→ Description of the task: Return verbatim every line from the first line of the data below to the line that contains "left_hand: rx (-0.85", inclusive, and no further.

→ Saved data entries:

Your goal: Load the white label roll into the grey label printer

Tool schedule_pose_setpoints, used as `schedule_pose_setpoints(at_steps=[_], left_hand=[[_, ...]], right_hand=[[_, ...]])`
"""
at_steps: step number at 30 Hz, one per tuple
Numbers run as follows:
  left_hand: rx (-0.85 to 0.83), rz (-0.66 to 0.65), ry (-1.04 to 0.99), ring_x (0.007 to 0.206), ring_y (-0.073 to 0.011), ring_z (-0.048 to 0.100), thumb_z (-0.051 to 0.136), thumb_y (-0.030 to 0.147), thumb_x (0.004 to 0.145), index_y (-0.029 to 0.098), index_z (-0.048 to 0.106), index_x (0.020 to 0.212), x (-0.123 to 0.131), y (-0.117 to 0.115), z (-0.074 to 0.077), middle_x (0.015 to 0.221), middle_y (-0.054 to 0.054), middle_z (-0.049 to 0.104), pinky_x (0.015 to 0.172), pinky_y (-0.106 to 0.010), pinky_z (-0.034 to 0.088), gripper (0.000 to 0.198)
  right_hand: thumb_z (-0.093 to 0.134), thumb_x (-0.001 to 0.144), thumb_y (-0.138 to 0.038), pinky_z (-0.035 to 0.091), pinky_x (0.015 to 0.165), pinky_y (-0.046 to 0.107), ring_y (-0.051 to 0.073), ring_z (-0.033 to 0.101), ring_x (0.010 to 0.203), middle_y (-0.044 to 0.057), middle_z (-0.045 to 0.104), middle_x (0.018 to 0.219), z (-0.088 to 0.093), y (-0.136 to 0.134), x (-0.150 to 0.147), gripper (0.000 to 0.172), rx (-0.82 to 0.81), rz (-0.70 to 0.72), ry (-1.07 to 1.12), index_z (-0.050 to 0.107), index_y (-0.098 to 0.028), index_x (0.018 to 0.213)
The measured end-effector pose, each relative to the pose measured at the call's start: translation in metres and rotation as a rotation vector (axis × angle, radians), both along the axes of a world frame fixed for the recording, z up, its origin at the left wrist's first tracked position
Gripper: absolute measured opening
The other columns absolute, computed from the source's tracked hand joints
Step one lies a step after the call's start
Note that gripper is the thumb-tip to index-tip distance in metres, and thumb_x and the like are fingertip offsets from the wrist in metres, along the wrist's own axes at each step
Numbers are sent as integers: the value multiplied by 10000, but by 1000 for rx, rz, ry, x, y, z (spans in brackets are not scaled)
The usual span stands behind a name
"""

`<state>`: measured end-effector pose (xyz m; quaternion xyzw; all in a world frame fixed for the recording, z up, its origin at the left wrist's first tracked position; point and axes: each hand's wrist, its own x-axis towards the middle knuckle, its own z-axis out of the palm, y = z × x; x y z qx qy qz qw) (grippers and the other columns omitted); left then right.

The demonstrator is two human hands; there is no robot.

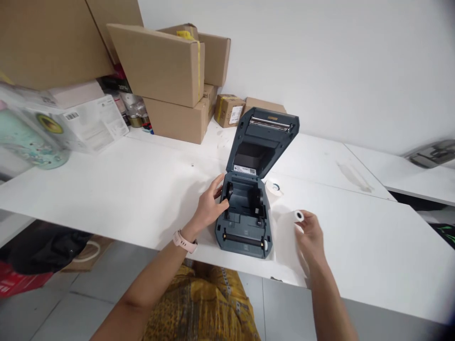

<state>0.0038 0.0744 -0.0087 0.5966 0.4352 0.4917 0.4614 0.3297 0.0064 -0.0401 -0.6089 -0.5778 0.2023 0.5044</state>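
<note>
A dark grey label printer [245, 226] stands on the white table with its lid [280, 139] raised, baring the roll bay and a black roller at the front. My left hand [210, 204] grips the bay's left edge, thumb over the rim and fingers along the outside. To the right of the printer, my right hand [312, 239] is closed on a small white paper roll [297, 218]. A loose strip of paper [284, 246] hangs from this roll down to the table's front edge. Behind it, beside the printer, lies another white roll [273, 188].
Cardboard boxes [159, 71] are stacked at the back left, with a small taped box [227, 110] near the wall. A mint-green bottle [31, 137] and a white carton [95, 121] stand at far left. A dark clear-topped object [432, 152] sits at far right.
</note>
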Motion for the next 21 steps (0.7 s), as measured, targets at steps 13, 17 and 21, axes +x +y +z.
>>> schedule_pose_setpoints(at_steps=[13,17,21], left_hand=[[-33,0,-2,1395,-293,552,650,175,810,273,402,1552,0,-3,5,1545,-83,540,1177,-458,469,789],[-34,14,13,1377,-296,571,654,169,801,274,407,1549,0,-3,5,1511,-81,573,1163,-462,485,795],[-34,17,-8,1361,-292,585,666,173,790,250,396,1553,1,-2,4,1495,-94,586,1156,-461,493,813]], right_hand=[[804,775,-530,472,1164,487,296,525,1424,91,578,1512,8,33,40,643,-359,186,416,596,-348,1355],[874,702,-483,367,1234,512,295,385,1520,48,429,1633,26,73,21,865,-394,363,255,480,-388,1466],[901,623,-521,458,1139,537,348,553,1359,117,598,1466,41,104,-2,907,-439,431,51,529,-276,1413]])
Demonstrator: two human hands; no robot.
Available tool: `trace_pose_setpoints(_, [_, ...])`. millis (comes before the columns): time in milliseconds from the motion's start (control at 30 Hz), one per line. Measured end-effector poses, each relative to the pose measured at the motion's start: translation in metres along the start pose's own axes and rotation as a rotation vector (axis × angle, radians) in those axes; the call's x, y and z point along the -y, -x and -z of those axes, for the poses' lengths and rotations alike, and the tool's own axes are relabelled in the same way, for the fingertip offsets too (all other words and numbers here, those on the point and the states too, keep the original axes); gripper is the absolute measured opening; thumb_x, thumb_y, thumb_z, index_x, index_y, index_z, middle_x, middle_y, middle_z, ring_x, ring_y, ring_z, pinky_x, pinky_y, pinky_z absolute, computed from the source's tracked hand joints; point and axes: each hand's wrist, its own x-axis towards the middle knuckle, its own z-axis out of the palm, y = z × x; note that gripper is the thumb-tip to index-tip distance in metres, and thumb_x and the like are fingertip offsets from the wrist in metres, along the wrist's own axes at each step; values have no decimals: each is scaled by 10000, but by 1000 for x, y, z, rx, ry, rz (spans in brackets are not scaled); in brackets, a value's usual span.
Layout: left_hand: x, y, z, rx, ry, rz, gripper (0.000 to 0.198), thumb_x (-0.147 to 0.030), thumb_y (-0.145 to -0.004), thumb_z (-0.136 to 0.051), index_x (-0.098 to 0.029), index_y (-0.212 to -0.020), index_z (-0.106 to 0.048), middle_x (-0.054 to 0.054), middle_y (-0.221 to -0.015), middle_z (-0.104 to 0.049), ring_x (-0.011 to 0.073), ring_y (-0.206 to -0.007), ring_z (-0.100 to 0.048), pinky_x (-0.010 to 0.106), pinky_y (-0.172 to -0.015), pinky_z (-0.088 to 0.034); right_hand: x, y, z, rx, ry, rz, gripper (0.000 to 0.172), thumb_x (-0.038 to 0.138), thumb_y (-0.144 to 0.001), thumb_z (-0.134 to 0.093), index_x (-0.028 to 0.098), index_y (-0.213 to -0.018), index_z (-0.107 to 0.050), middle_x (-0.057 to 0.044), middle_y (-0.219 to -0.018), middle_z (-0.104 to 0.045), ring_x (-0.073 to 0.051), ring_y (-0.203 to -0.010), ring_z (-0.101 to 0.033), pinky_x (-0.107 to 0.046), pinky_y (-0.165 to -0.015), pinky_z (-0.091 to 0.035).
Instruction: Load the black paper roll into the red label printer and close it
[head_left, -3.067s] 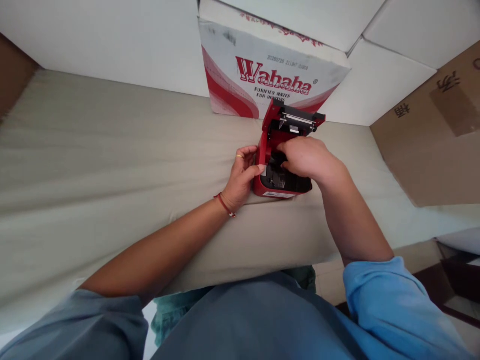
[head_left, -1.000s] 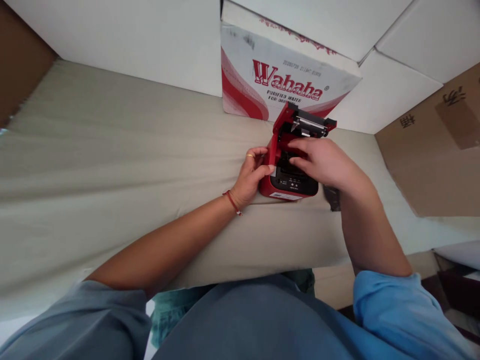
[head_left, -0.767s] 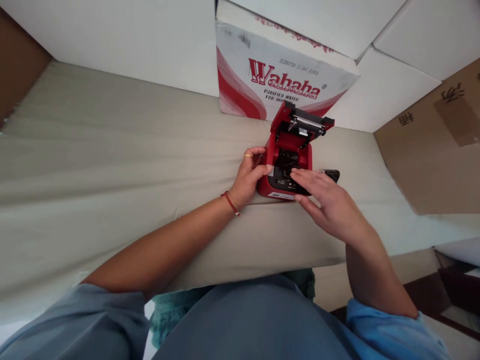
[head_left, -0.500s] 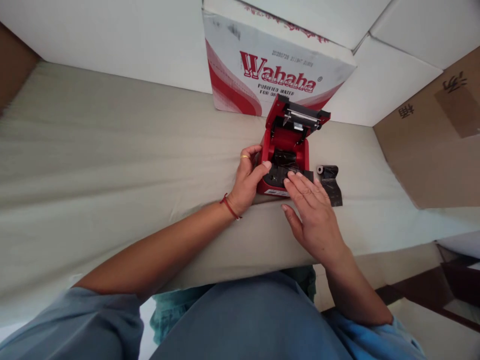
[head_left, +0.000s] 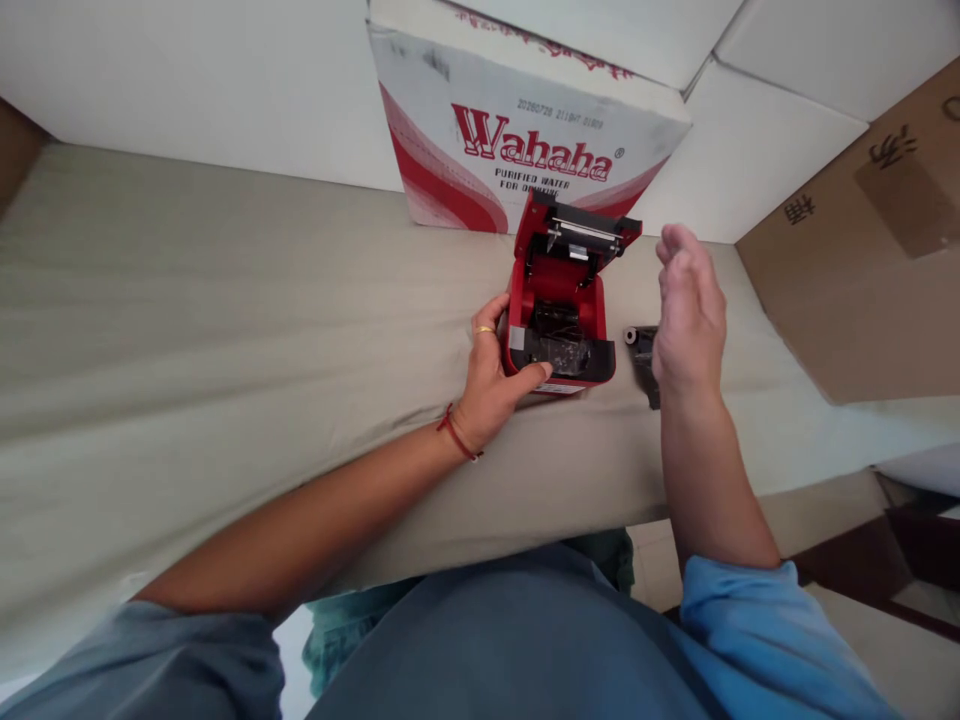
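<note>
A small red and black label printer (head_left: 555, 283) stands on the cloth with its lid (head_left: 585, 228) swung up. Inside lies a dark roll (head_left: 555, 319), and shiny black film (head_left: 561, 354) stretches over the front part. My left hand (head_left: 495, 385) grips the printer's left front corner, thumb on the front edge over the film and fingers along the side. Raised to the right of the printer is my right hand (head_left: 691, 310), seen edge-on with its fingers stretched out and holding nothing. It partly hides a second black film roll (head_left: 640, 352) on the cloth.
Behind the printer leans a white and red Wahaha water carton (head_left: 517, 150) against white boxes (head_left: 240, 90). A brown cardboard box (head_left: 862, 270) stands at the right. Pale cloth (head_left: 262, 300) covers the surface, whose front edge runs close to my body.
My right hand has lifted off the printer's front and moved up and right. My left thumb has slid toward the front edge, onto the film. The view has shifted slightly.
</note>
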Motion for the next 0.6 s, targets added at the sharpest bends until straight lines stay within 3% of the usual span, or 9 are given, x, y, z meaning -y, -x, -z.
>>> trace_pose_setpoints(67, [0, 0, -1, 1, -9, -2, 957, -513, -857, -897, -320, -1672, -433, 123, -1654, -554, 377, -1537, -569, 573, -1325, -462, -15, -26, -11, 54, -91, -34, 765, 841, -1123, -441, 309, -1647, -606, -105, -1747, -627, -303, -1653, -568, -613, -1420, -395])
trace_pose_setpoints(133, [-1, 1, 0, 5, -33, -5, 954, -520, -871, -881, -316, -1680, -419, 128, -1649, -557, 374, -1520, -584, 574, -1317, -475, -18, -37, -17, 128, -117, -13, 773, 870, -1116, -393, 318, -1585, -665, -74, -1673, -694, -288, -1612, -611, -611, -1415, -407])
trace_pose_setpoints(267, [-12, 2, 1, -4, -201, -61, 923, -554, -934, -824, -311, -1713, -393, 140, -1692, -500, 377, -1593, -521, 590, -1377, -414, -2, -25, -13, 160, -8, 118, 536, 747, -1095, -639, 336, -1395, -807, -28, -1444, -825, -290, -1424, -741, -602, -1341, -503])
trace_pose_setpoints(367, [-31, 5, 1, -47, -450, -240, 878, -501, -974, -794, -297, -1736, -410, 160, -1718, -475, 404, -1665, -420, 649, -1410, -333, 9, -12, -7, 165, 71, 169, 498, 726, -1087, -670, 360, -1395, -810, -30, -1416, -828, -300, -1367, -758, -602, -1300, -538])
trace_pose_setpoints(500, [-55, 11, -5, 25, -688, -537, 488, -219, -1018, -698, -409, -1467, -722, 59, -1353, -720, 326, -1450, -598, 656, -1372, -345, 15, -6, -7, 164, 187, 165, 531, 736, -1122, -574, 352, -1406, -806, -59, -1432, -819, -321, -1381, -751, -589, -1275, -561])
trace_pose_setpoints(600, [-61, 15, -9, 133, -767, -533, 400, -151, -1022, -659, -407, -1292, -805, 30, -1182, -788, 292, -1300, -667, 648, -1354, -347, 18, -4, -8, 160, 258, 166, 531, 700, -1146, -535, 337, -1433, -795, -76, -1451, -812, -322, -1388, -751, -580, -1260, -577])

→ Result for this exercise:
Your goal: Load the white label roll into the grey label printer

Tool schedule_pose_setpoints, used as `schedule_pose_setpoints(at_steps=[_], left_hand=[[_, ...]], right_hand=[[_, ...]])`
"""
at_steps: step number at 30 Hz, one per tuple
Numbers run as follows:
  left_hand: rx (-0.85 to 0.83), rz (-0.66 to 0.65), ry (-1.04 to 0.99), ring_x (0.007 to 0.206), ring_y (-0.073 to 0.011), ring_z (-0.048 to 0.100), thumb_z (-0.051 to 0.136), thumb_y (-0.030 to 0.147), thumb_x (0.004 to 0.145), index_y (-0.029 to 0.098), index_z (-0.048 to 0.106), index_x (0.020 to 0.212), x (-0.123 to 0.131), y (-0.117 to 0.115), z (-0.074 to 0.077), middle_x (0.015 to 0.221), middle_y (-0.054 to 0.054), middle_z (-0.049 to 0.104), pinky_x (0.015 to 0.172), pinky_y (-0.106 to 0.010), pinky_z (-0.034 to 0.088), gripper (0.000 to 0.198)

This response is done.